L'errore da non fare
Il primo sbaglio è non usare mandorle già pelate e secche: se usi mandorle con la pelle rossa o troppo umide, il biscotto verrà scuro, amaro e poco friabile. Secondo errore, aggiungere troppa umidità durante la fase di formazione: se l'impasto è appiccaticcio, non riuscirà a mantenere la forma e i taralli si appiatteranno in forno. Infine, non devi cuocerli oltre i 15 minuti: oltre questo tempo diventano duri come sassi e amari, non gustosi.
I nostri consigli
- Conservali in un contenitore ermetico a temperatura ambiente per 5-6 giorni. Se preferisci conservarli più a lungo, congelali in un sacchetto per alimenti per fino a un mese.

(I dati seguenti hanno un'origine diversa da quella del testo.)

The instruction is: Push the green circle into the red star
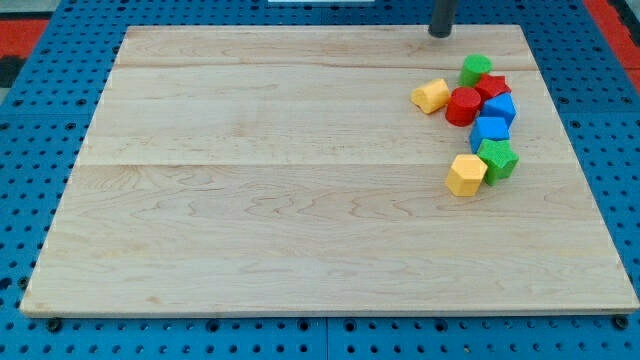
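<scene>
A rounded green block, seemingly the green circle [476,69], sits at the view's upper right, touching the upper left of the red star [493,87]. My tip [441,34] rests near the board's top edge, up and to the left of the green circle, with a small gap between them. Only the lower end of the rod shows.
A cluster runs down from the star: red circle [463,105], yellow block [431,95] to its left, two blue blocks [501,108] [490,129], a second green block [498,159], and a yellow block [466,174]. The wooden board [250,200] lies on a blue pegboard.
</scene>
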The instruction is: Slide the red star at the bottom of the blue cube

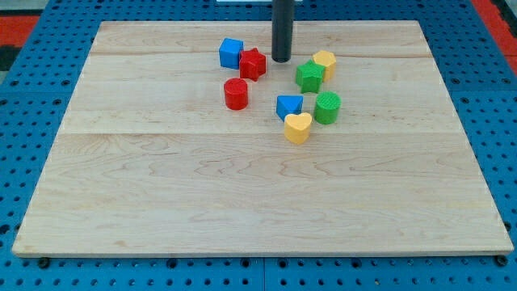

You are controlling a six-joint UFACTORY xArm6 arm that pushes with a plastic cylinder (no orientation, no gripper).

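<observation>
The red star [253, 64] lies near the view's top, touching the right side of the blue cube [231, 53], slightly lower than it. My tip [281, 60] stands just right of the red star, a small gap away, and left of the green star [308, 77]. The dark rod rises straight up out of the view's top edge.
A red cylinder [236, 94] lies below the red star. A yellow block [325, 63] sits right of the green star. A blue block [289, 106], a green cylinder [327, 107] and a yellow heart [297, 128] cluster lower right. The wooden board [161, 202] lies on a blue pegboard.
</observation>
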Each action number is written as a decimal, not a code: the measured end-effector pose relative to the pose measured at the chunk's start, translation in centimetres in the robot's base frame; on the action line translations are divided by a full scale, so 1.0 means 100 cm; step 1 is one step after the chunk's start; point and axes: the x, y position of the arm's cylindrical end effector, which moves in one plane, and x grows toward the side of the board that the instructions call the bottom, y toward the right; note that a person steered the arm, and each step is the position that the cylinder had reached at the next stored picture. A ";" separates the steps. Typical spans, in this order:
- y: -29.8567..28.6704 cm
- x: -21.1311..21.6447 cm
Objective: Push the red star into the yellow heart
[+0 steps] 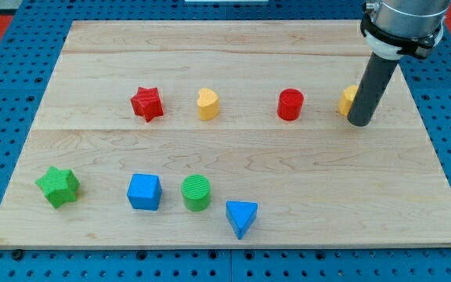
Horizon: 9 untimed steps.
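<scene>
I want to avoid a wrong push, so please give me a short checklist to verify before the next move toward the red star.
1. Red star in view, on the board: ok.
2. Yellow heart just to its right, small gap between them, nothing in it: ok.
3. My tip behind the star, on its left side: not ok; it is far right, beside a yellow block.
4. Tip touching that yellow block: cannot tell.
5. Red cylinder lies on the straight way back: not ok, go around.

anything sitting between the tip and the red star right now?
Yes. In the camera view, the red cylinder and the yellow heart stand in the row between my tip at the view's right and the red star.
</scene>
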 end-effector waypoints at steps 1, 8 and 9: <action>-0.040 0.009; -0.369 -0.033; -0.287 -0.037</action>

- Puoi sostituire il succo e la buccia di limone con un mezzo cucchiaino di estratto di vaniglia o con 2 grammi di semi di anice macinati per una variante più speziata.
- Per una versione ancora più leggera, usa 30 grammi di olio di oliva virgen extra al posto del burro: il gusto sarà diverso ma comunque gradevole.

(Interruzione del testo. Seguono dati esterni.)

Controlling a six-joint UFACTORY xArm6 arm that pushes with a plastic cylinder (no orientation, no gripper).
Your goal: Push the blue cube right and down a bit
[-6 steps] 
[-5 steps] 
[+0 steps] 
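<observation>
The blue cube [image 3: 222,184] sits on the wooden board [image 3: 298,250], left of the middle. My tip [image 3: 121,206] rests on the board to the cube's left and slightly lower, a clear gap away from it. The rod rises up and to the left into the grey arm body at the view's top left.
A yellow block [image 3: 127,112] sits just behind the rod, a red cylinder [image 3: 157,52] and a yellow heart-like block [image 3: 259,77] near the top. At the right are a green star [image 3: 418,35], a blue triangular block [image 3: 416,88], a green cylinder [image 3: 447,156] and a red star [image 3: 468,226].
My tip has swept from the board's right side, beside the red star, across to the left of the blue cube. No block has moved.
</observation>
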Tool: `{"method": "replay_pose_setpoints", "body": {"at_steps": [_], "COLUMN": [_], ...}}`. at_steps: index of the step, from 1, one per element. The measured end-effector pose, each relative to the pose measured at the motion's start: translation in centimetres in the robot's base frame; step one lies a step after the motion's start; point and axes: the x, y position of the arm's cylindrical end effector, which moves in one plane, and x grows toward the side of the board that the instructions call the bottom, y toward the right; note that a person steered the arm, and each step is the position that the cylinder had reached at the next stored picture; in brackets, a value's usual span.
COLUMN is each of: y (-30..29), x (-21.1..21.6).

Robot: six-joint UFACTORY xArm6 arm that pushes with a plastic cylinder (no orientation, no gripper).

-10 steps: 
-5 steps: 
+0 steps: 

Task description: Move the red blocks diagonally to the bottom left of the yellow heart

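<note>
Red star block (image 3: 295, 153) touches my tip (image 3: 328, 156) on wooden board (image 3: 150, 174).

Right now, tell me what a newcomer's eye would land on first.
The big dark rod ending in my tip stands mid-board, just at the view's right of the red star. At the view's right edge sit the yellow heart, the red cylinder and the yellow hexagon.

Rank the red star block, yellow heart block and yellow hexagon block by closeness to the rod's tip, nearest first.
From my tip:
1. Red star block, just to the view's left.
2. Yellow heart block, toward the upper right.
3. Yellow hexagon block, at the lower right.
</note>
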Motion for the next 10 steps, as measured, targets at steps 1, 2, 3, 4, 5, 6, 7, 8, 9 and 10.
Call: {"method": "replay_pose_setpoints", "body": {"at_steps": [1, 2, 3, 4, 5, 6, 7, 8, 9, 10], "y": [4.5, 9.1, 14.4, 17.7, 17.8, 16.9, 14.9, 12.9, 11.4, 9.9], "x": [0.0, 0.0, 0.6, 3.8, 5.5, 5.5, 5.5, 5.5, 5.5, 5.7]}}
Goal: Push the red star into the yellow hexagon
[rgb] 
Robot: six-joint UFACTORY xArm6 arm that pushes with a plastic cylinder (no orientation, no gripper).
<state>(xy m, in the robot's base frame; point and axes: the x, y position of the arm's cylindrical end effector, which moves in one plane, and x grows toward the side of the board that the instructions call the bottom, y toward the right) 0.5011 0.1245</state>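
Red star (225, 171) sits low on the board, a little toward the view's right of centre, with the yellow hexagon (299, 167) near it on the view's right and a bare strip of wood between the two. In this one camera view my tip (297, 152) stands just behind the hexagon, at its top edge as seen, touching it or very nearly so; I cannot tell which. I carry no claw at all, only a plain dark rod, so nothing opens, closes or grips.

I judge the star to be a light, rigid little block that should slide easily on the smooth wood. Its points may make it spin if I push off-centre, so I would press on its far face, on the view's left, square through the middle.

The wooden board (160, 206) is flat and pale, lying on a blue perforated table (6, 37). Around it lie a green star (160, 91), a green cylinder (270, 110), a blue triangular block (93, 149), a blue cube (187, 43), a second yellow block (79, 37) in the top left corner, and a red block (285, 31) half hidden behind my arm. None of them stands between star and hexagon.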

- Se l'impasto è troppo friabile durante la formazione, aggiungi un albume extra, mezzo cucchiaio alla volta, fino a raggiungere la giusta consistenza.
Quando prepararla
I taralli alle mandorle sono perfetti per tutto l'anno, soprattutto in autunno e inverno quando il bisogno di dolci a colazione è più forte. Sono ideali per le feste di fine anno, per i regali fatti in casa, oppure per una merenda sana senza sensi di colpa. D'estate, appena usciti dal forno e ancora caldi, accompagnano bene un tè freddo al limone.
Domande frequenti
- Posso usare farina integrale al posto della 00? Sì, ma il risultato sarà meno friabile e il colore più scuro. Usa tre quarti di farina integrale e un quarto di farina 00 per mantenere un buon equilibrio.
- Che differenza c'è tra taralli e biscotti normali? La forma a anello e la consistenza più croccante sono le caratteristiche principali. I taralli tradizionali hanno meno zucchero rispetto ai biscotti dolci normali.

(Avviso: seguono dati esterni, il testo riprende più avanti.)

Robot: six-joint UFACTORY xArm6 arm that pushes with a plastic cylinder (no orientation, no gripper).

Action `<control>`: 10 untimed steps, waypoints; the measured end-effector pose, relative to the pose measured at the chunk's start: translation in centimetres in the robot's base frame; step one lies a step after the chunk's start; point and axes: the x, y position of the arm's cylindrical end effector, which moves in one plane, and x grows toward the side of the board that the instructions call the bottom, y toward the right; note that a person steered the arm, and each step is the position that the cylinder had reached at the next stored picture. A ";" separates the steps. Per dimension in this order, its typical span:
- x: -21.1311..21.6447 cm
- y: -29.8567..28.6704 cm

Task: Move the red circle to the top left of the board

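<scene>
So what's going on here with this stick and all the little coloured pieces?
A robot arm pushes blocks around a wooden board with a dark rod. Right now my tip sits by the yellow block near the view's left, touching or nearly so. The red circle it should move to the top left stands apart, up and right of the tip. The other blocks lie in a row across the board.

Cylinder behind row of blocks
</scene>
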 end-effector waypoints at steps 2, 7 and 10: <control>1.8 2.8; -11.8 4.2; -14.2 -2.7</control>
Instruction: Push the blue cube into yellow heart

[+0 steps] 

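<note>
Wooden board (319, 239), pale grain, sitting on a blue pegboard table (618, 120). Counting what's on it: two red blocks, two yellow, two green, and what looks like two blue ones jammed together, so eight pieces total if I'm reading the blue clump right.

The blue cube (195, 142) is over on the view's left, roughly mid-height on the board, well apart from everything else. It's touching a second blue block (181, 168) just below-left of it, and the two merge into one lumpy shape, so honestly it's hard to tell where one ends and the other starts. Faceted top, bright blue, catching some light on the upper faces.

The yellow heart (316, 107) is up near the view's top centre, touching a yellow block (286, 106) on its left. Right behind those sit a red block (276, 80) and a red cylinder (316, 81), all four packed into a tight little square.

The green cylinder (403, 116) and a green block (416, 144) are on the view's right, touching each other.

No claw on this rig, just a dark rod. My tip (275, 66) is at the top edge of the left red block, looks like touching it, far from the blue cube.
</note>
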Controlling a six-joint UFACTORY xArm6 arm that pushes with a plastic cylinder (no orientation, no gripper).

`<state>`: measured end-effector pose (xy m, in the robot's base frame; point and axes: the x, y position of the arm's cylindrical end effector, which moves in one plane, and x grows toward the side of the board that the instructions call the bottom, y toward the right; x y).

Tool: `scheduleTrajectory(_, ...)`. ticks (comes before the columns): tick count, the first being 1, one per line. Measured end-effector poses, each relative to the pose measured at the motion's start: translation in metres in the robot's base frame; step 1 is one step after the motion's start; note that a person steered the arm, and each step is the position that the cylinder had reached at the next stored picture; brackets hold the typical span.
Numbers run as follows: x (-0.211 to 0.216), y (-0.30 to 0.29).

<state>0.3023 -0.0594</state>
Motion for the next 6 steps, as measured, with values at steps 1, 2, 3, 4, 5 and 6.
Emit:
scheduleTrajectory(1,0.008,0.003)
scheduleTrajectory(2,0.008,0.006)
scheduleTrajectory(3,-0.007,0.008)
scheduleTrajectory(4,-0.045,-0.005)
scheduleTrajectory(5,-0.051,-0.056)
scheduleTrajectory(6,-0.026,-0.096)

- Se non ho il limone, posso ometterlo? Sì, i taralli rimangono buoni, ma perdono una nota di freschezza. In alternativa usa un pizzico di scorza d'arancia o vaniglia.
- Posso fare l'impasto con mandorle intere e tritarle in casa? Certo, ma non ridurle in polvere fine: frammenti piccoli ma visibili danno una migliore consistenza al biscotto.